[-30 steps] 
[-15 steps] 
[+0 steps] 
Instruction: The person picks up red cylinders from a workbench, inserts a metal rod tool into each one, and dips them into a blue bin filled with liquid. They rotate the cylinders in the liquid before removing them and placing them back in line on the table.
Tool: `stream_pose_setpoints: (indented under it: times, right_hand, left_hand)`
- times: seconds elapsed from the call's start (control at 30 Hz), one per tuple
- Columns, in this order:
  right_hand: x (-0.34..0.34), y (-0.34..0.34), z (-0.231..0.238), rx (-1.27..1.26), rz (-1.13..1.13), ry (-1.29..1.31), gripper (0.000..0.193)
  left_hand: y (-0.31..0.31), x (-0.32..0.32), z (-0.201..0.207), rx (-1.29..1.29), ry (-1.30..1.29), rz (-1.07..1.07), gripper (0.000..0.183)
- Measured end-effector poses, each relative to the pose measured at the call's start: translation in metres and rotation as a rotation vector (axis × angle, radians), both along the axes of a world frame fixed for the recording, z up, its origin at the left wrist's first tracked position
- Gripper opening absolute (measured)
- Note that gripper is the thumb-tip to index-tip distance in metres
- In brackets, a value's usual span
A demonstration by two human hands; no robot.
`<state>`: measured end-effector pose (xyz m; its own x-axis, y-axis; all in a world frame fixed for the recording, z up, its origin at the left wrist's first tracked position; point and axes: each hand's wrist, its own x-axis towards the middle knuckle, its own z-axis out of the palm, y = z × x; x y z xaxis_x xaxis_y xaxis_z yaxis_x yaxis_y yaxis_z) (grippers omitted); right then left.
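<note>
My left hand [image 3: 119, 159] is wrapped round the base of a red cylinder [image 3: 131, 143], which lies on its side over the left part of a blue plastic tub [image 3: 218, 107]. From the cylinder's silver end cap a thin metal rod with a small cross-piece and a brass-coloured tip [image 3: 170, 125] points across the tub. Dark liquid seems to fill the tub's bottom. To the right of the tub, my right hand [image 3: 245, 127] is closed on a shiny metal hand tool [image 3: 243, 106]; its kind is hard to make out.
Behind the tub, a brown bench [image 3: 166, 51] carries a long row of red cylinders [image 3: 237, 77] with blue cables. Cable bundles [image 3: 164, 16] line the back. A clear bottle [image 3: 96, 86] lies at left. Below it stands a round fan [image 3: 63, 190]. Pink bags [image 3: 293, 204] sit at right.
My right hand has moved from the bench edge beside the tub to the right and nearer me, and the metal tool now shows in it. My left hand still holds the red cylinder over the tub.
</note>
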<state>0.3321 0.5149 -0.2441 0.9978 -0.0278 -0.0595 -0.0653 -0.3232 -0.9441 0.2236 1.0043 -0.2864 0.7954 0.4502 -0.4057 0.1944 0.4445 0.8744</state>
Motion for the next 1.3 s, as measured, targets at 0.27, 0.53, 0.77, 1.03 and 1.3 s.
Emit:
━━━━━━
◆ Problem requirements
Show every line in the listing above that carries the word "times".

◆ Output of the task
Tool: `stream_pose_setpoints: (indented under it: times, right_hand, left_hand)`
- times: seconds elapsed from the call's start (control at 30 Hz), one per tuple

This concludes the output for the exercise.